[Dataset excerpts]
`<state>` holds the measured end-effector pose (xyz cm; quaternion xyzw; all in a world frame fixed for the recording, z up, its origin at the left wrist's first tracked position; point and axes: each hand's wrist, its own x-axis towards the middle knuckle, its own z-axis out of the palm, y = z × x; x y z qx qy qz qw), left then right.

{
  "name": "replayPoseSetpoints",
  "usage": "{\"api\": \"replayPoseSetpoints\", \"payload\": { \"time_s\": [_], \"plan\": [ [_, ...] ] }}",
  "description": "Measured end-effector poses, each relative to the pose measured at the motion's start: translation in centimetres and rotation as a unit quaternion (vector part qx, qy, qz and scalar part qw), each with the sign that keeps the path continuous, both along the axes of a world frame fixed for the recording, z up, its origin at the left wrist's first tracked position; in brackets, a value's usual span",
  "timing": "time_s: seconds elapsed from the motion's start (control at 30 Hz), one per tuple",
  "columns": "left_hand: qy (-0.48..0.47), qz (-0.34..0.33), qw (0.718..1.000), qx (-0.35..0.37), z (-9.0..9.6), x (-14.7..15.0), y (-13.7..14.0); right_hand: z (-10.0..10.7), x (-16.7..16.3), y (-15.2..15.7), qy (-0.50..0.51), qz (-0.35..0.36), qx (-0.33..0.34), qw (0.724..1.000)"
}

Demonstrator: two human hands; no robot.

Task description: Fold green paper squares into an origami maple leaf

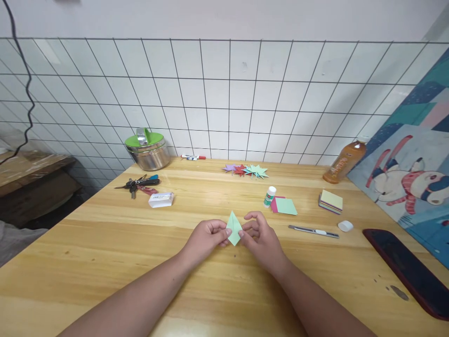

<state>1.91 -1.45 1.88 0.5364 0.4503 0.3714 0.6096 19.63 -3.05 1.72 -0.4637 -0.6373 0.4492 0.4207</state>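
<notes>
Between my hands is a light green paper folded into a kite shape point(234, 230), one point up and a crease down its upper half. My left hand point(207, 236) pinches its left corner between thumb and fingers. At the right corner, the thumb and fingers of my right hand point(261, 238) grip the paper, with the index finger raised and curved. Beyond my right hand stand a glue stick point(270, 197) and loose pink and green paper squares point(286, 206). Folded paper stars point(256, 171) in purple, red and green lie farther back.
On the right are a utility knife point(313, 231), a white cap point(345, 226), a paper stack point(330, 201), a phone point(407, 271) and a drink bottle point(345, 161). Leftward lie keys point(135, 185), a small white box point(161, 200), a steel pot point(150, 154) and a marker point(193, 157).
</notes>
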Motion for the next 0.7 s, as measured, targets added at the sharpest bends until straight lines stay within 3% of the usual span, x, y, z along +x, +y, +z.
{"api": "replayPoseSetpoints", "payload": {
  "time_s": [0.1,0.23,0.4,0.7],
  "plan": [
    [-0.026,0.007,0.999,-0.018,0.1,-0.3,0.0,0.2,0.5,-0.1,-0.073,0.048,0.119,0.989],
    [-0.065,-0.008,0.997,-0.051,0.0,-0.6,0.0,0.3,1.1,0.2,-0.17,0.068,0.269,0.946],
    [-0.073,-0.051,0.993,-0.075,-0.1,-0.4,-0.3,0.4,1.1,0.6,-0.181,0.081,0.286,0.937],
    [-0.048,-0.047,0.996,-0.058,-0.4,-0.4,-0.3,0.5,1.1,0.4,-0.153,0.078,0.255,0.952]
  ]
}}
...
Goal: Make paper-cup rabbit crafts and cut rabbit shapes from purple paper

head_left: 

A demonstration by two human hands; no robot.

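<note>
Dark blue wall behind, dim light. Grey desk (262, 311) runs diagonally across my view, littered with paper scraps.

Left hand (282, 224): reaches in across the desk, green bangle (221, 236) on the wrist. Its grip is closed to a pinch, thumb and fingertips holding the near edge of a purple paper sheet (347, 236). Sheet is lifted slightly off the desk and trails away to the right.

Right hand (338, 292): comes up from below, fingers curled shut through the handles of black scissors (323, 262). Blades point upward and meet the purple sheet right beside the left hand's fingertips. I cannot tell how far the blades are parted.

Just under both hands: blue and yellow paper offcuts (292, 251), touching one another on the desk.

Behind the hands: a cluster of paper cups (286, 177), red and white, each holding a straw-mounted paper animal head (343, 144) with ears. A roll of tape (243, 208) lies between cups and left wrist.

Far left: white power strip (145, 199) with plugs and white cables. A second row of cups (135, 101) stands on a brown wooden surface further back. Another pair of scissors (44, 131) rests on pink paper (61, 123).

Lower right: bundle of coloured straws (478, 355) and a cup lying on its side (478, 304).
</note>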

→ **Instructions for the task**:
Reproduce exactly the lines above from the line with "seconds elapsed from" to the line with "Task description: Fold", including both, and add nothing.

→ **Reply to the exercise**:
  "timing": "time_s: seconds elapsed from the motion's start (control at 30 Hz), one per tuple",
  "columns": "left_hand: qy (-0.48..0.47), qz (-0.34..0.33), qw (0.718..1.000), qx (-0.35..0.37), z (-9.0..9.6), x (-14.7..15.0), y (-13.7..14.0); right_hand: z (-10.0..10.7), x (-16.7..16.3), y (-15.2..15.7), qy (-0.50..0.51), qz (-0.35..0.36), qx (-0.33..0.34), qw (0.724..1.000)"
}

Demonstrator: two human hands; no robot.

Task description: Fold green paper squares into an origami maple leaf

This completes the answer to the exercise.